The Kootenai County unemployment rate has more than doubled over the past year, to 6.6 percent. The Spokane County rate in September was 5.5 percent, up from 4.3 percent a year earlier.

Forsyth projected a bare 1 percent growth in personal income for the two counties, which would not be enough to keep up with inflation. For the city of Spokane, that will translate into a range for 2009 sales tax growth of 10 percent to minus-4 percent, with the rest of the county doing somewhat better.

“It’s not going to be a great time in terms of income growth,” Forsyth said, adding that consumers are “credit exhausted.”

He said the good times farmers enjoyed last year are over.
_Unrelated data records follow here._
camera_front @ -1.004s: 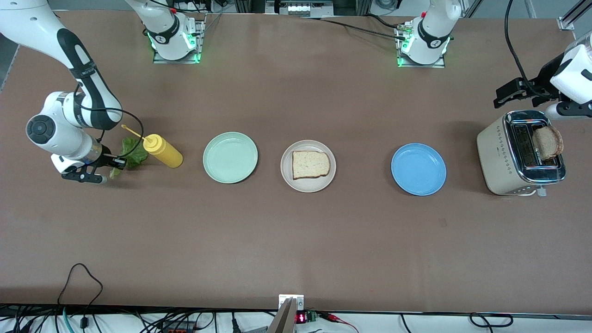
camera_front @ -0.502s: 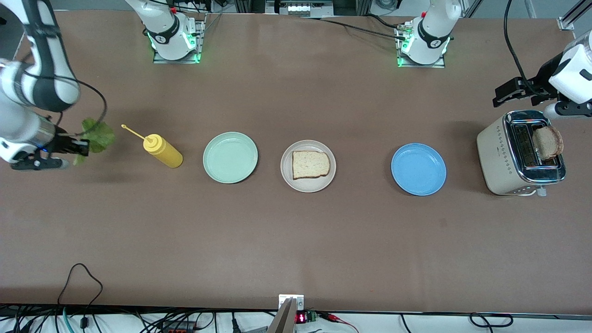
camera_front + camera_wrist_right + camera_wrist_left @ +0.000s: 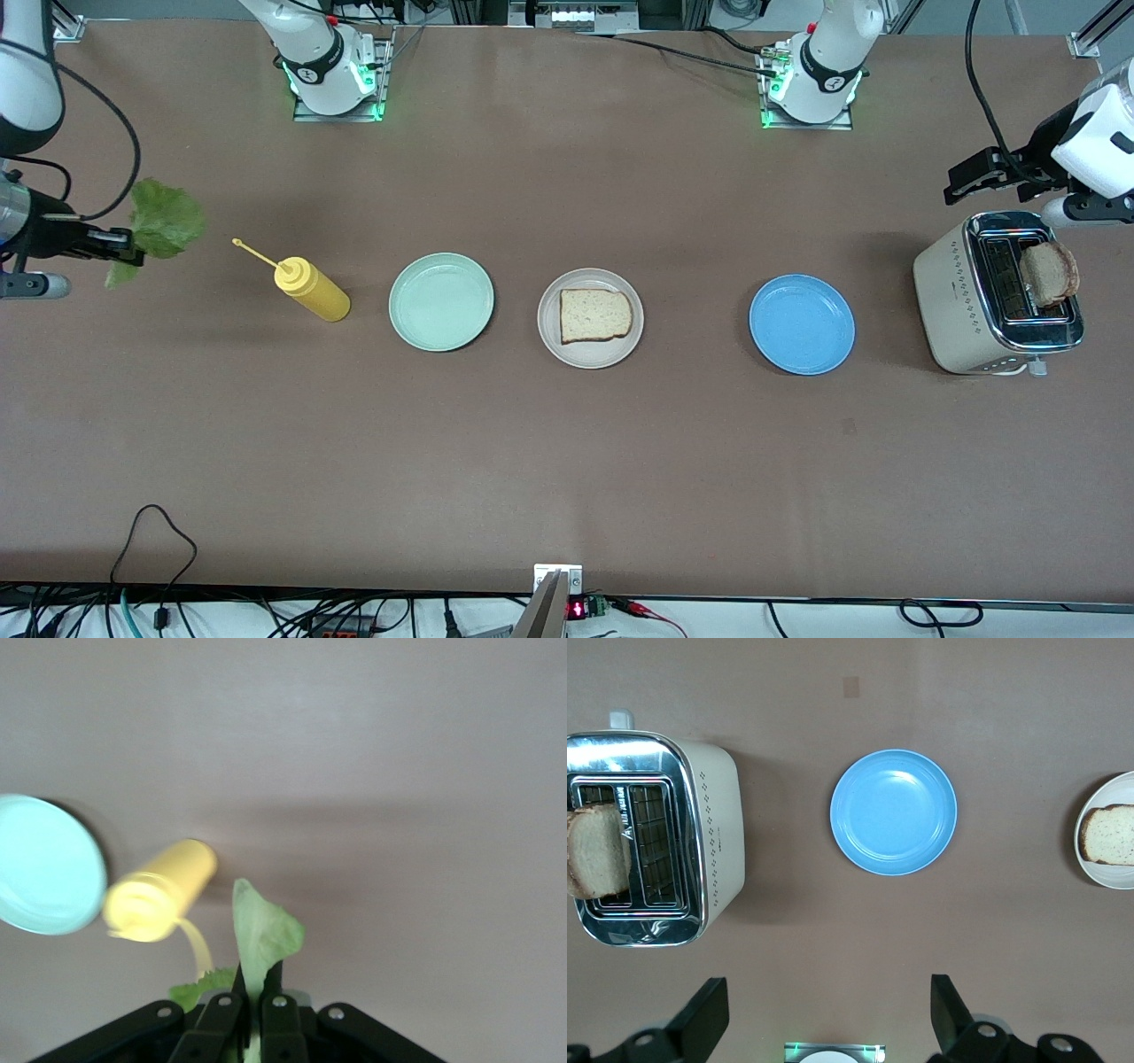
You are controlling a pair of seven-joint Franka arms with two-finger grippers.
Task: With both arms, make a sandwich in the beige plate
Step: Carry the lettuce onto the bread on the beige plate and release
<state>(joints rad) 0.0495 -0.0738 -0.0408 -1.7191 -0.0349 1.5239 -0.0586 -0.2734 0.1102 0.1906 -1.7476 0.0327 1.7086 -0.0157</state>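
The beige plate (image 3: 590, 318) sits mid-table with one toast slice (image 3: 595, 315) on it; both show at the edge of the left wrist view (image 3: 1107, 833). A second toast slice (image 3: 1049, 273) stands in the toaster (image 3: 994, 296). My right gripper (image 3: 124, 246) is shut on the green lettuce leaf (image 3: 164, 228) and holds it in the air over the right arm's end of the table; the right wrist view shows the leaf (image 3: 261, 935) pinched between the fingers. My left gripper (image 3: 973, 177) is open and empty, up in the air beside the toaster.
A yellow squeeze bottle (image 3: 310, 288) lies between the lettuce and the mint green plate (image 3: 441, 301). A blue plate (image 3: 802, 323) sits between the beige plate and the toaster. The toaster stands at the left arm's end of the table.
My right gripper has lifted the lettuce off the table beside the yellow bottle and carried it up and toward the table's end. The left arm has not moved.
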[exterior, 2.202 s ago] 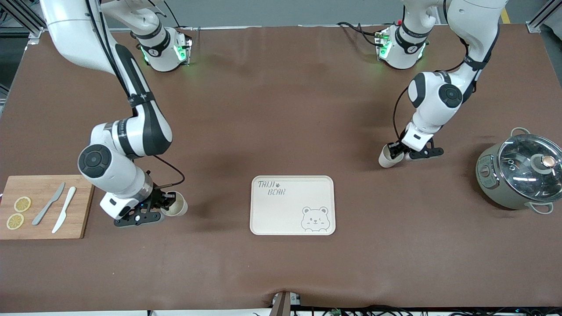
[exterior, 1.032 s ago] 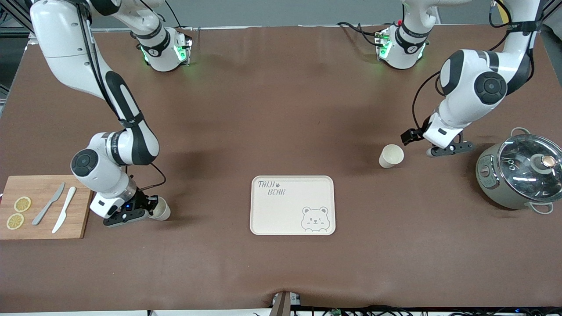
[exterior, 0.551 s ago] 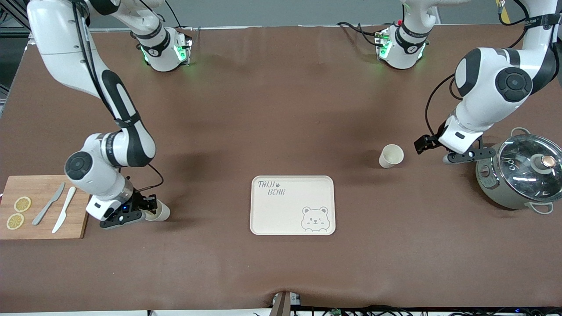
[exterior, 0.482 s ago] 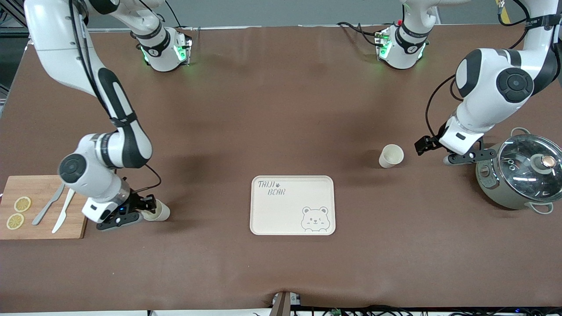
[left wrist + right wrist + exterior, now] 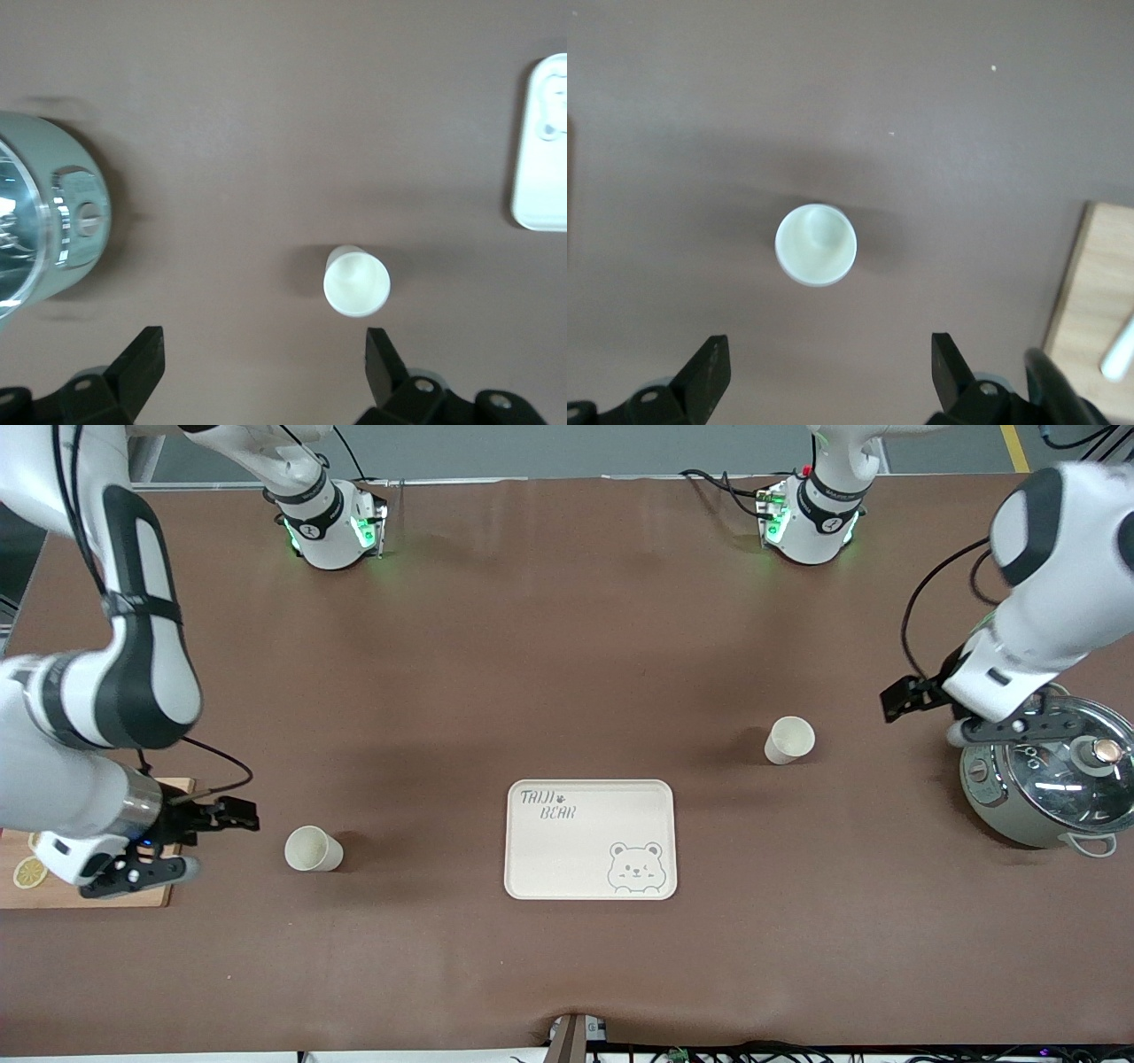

Spokane hospitals, on the other hand, have rebounded from the negative operating margins that were squeezing them four years ago.

Forsyth, taking a swipe at protectionism, said export growth has contributed strongly to the area’s relative economic strength.

“Neener, neener, you trade haters,” he said.

John Mitchell, former U.S. Bank chief economist, said the economic pain for the nation as a whole is far from over.

The bursting of the housing price bubble has reverberated through the global financial system in ways and to an extent never envisioned by most economists, he said.

The natural resource and high-tech sectors of the Northwest economy have struggled with the downturn’s implications, Mitchell said, but he too pointed to exports as a strength, in large part thanks to aerospace.

Job growth in Washington through August, he noted, was the fifth best in the nation. Idaho ranked 45th.

Mitchell said the steps taken by policymakers to shore up the financial system are starting to work, but what the ultimate cost might be is unknowable.

Unknown, too, are the long-term repercussions of government intervention in the private sector. “We have crossed some huge Rubicon without a great deal of thought,” Mitchell said.

He predicted gross domestic product growth in 2009 of less than 1 percent, with inflation falling to less than 3 percent. The U.S. economy will recover, he said, but not without reshaping the outlook for many Americans who have had no experience with hardship.

“This is a generation-shaping event,” Mitchell said. “What you’re seeing is the end of the way we were.”